**Your task**. Of the records that follow, copy only the lines from the line containing "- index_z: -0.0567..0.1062" to the line containing "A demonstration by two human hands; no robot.", both included, exactly as written.
*** Exercise inputs
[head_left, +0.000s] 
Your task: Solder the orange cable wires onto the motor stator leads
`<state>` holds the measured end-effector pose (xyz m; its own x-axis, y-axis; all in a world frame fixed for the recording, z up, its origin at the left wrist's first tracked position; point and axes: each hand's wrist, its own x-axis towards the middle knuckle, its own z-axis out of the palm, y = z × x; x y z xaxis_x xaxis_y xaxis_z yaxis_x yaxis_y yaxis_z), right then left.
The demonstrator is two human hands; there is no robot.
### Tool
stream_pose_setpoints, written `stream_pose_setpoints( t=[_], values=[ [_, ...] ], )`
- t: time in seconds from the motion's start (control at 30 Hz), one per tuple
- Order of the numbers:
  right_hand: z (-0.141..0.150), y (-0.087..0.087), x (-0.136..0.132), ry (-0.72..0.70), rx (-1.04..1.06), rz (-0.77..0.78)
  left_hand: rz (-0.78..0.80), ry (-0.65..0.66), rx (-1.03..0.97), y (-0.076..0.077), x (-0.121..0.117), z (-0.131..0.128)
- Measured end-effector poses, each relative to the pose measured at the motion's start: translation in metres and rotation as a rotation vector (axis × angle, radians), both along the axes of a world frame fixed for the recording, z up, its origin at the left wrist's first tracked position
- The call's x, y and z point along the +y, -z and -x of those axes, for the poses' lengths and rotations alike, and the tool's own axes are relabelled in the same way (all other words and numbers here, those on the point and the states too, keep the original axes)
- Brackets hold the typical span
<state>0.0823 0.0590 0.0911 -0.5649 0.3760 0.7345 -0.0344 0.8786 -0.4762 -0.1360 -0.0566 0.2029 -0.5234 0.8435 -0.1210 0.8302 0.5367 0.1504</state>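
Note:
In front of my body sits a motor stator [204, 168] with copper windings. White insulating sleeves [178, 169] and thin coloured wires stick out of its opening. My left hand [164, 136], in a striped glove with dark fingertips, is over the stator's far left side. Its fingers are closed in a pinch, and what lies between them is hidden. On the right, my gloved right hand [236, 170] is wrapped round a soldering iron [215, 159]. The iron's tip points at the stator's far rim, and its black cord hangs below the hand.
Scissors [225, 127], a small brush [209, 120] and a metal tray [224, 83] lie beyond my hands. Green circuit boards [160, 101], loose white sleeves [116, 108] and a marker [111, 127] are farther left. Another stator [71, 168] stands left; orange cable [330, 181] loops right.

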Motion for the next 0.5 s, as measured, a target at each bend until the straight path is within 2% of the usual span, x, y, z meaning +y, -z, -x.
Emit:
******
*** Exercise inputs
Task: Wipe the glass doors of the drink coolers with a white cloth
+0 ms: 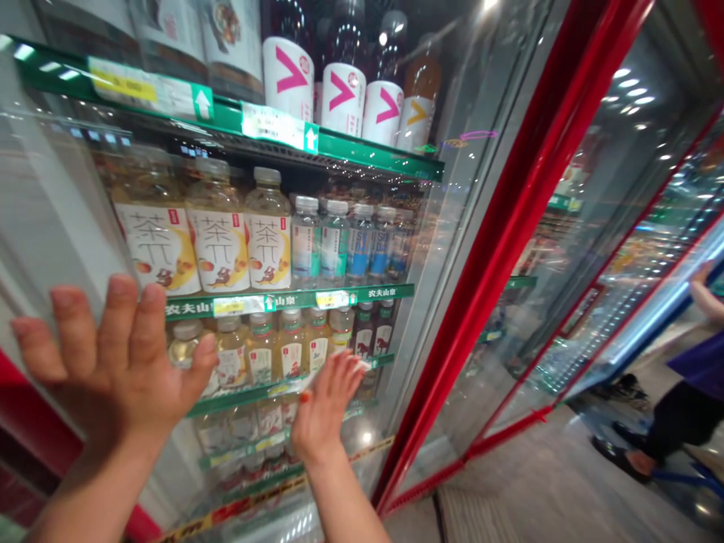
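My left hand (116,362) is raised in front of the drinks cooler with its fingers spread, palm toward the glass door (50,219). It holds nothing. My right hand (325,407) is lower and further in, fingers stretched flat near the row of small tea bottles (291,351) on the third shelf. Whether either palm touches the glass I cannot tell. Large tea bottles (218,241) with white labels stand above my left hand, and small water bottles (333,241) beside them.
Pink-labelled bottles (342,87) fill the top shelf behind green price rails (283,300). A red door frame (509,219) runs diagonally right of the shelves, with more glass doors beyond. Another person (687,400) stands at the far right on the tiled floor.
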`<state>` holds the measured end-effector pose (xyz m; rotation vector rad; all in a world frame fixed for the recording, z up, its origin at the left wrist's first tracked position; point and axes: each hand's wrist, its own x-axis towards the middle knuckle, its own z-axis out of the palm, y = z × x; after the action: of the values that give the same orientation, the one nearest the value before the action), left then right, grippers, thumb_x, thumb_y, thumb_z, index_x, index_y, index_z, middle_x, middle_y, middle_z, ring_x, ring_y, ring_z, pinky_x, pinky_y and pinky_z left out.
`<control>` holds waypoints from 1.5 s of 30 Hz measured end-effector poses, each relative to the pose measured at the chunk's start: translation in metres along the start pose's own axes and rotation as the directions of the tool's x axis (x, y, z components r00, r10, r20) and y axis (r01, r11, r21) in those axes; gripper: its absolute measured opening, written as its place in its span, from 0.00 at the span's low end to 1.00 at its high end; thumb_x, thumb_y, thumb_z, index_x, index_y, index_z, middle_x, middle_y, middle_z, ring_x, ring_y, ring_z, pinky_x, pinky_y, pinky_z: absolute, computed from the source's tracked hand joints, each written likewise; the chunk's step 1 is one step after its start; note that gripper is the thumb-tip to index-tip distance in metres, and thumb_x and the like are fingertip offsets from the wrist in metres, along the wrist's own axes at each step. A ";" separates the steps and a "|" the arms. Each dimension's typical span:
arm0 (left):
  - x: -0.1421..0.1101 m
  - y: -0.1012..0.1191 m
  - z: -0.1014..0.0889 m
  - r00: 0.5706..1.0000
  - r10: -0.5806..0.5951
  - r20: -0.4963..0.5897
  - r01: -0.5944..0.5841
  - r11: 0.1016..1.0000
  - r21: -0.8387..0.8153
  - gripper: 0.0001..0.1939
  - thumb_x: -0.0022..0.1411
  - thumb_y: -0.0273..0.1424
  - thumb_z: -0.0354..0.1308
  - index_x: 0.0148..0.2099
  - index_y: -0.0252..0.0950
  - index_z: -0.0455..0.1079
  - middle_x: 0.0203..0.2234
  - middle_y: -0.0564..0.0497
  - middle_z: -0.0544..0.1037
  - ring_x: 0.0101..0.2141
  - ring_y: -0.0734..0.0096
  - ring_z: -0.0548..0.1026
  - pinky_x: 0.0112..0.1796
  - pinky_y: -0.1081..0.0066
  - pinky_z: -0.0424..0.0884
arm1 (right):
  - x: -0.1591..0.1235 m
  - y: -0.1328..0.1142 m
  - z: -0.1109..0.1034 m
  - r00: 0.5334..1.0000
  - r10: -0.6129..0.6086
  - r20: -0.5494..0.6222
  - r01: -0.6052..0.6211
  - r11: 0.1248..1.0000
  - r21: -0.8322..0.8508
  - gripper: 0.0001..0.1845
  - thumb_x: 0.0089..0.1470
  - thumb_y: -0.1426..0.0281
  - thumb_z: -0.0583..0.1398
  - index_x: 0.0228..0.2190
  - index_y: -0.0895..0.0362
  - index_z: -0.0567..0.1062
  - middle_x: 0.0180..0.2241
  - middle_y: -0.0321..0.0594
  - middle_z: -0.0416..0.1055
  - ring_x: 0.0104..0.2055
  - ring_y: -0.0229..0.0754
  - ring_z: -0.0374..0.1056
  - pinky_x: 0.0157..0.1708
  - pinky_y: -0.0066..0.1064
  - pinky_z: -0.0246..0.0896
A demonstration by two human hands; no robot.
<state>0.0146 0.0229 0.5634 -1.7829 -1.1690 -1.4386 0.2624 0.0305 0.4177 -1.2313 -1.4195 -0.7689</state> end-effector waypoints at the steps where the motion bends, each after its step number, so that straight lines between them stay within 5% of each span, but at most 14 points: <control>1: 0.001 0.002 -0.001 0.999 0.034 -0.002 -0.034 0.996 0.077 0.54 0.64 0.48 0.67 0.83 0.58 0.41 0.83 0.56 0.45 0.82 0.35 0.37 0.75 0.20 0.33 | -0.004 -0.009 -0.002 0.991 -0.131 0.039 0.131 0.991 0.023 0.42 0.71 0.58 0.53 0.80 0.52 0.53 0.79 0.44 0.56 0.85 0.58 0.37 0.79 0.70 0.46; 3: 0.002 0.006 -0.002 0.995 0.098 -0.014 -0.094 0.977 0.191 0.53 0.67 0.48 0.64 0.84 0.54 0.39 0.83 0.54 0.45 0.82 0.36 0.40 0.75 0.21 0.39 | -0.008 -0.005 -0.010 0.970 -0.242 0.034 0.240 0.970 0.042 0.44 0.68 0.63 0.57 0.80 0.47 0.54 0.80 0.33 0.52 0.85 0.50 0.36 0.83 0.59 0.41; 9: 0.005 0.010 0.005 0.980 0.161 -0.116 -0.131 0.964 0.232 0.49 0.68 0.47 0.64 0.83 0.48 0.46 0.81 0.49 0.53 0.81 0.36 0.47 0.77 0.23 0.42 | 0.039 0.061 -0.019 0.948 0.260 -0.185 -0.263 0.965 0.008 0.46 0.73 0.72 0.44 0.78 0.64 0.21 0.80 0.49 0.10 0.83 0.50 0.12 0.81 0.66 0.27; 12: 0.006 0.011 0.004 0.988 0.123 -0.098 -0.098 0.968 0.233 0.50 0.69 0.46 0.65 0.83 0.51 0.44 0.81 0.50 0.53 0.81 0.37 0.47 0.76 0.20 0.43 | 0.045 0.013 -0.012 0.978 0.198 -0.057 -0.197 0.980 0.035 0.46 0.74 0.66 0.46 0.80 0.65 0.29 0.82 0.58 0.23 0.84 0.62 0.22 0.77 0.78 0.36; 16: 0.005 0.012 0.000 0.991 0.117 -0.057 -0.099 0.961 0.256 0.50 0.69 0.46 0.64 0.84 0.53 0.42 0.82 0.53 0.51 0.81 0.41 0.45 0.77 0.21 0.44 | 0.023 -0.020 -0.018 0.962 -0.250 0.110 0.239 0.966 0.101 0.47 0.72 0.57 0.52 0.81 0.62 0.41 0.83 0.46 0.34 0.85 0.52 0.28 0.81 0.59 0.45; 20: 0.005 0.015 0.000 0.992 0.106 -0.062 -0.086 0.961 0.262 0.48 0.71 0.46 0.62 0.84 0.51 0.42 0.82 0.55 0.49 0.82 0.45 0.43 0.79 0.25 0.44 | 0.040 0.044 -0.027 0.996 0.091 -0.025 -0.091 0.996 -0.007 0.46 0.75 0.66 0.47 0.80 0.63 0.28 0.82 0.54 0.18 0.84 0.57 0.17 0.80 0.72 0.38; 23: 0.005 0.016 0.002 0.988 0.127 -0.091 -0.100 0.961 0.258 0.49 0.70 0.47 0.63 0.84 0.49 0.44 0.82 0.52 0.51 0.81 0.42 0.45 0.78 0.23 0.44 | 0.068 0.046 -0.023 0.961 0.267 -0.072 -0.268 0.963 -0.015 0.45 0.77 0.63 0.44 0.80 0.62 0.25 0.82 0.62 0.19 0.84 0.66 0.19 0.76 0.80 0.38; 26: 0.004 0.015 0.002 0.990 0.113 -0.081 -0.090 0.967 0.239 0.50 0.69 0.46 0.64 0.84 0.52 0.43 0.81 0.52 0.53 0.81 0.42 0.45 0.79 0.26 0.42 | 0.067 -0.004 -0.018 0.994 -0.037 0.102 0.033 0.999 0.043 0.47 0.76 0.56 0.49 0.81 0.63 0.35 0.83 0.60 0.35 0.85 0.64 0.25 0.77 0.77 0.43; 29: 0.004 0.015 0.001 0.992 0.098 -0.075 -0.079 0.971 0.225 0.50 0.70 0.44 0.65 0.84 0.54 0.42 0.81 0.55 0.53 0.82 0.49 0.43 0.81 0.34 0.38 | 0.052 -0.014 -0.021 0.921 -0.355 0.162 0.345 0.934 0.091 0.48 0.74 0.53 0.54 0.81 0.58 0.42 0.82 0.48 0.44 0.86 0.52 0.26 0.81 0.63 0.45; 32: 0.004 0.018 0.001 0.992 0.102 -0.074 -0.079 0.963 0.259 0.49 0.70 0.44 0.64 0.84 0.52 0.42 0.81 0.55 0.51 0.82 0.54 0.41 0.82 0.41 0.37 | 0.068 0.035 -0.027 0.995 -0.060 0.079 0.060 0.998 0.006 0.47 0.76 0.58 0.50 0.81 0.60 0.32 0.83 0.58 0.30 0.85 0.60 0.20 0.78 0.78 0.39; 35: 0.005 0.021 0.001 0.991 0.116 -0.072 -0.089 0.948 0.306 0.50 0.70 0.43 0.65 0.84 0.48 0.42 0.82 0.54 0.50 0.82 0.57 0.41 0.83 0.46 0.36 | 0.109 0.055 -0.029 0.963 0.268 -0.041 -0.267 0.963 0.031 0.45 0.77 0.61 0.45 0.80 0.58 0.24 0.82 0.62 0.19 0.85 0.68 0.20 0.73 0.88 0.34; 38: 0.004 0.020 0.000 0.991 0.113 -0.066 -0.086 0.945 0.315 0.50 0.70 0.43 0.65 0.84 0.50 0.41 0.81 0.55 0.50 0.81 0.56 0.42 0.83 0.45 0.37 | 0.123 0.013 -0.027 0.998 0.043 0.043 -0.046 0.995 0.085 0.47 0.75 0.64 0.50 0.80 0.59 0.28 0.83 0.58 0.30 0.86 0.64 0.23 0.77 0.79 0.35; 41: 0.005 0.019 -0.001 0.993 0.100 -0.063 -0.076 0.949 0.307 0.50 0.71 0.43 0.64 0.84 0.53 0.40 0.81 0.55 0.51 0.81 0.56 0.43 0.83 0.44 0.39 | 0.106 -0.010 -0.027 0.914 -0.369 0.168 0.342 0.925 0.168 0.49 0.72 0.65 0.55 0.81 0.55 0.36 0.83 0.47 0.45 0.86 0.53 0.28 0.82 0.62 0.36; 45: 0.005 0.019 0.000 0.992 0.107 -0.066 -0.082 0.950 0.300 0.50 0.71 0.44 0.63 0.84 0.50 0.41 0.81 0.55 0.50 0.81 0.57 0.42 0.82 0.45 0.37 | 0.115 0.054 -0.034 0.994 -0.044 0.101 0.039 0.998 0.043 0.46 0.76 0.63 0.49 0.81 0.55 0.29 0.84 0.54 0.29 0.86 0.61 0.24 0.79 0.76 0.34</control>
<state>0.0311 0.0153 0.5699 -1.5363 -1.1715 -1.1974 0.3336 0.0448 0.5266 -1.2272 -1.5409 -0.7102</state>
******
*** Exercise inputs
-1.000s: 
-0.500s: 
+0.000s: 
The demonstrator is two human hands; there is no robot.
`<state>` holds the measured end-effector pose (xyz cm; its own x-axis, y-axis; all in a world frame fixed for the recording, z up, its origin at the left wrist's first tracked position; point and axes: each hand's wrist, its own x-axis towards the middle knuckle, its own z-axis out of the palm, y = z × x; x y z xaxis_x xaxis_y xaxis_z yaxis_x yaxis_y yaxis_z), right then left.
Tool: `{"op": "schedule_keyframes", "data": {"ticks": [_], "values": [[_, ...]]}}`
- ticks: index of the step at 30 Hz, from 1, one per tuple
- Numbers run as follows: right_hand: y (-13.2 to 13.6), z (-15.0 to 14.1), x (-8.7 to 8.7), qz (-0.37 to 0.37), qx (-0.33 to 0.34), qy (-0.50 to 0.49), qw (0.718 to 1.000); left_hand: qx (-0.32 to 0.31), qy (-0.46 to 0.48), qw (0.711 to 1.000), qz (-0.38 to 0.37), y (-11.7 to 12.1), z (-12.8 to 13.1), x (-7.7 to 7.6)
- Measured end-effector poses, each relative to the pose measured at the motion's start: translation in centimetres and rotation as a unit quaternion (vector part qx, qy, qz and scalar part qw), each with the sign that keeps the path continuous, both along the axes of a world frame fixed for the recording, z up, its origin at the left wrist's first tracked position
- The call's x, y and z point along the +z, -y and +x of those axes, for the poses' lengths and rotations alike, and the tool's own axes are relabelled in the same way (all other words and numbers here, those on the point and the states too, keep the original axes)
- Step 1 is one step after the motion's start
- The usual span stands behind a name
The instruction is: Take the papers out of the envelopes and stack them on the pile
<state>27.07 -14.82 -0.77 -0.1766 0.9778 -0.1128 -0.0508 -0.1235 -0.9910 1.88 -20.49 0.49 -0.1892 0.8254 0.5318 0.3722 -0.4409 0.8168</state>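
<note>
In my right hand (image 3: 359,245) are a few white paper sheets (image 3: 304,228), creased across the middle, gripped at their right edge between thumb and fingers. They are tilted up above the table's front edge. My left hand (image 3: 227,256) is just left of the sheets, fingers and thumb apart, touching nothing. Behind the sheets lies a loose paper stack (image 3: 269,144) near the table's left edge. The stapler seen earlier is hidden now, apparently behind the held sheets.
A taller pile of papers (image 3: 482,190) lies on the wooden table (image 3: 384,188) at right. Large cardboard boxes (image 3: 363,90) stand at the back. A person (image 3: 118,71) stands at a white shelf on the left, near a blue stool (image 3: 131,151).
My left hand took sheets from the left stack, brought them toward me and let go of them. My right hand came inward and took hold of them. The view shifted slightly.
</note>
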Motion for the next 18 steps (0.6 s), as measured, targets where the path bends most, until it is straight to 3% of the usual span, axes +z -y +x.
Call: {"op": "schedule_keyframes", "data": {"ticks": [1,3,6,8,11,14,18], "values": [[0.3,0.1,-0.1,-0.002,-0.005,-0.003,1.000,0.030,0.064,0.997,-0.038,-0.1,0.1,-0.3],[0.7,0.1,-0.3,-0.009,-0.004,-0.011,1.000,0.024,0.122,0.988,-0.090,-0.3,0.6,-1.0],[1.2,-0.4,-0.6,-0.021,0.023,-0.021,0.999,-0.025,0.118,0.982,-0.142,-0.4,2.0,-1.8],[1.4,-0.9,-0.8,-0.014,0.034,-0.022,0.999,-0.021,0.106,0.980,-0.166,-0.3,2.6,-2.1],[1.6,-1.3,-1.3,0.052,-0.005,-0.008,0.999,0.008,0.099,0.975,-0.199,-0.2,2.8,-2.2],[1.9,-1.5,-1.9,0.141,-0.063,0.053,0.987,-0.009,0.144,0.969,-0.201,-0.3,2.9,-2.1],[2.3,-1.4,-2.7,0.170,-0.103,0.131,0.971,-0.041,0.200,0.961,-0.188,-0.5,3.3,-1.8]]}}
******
**Exercise answer**.
  - index_z: -0.0567..0.1062
  - middle_x: 0.0180..0.2241
  - middle_y: -0.0321..0.0594
  - middle_z: -0.0416..0.1055
  - ring_x: 0.0104..0.2055
  - ring_y: -0.0229..0.0754
  - ring_z: -0.0374..0.1056
  - pinky_x: 0.0157..0.1708
  - pinky_y: -0.0066..0.1064
  - pinky_z: -0.0246..0.0896
A demonstration by two human hands; no robot.

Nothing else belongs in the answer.